■ **Supplied data**:
┏━━

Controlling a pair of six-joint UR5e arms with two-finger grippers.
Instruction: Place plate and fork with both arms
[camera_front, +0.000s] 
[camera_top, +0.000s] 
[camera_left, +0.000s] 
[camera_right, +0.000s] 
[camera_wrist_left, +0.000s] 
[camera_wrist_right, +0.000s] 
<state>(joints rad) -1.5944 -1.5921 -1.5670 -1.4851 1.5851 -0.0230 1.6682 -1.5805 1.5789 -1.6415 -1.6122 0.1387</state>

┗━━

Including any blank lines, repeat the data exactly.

Controlling a pair of six-joint UR5e arms with two-finger grippers.
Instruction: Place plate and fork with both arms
[camera_front, +0.000s] 
[camera_top, +0.000s] 
[camera_left, +0.000s] 
[camera_right, +0.000s] 
[camera_wrist_left, +0.000s] 
[camera_wrist_right, +0.000s] 
<state>(joints rad) -1.5944 -1.5921 -1.5670 -1.4851 1.5851 -0.0230 1.6682 -1.5805 1.5789 -1.6415 -1.6122 0.1387</state>

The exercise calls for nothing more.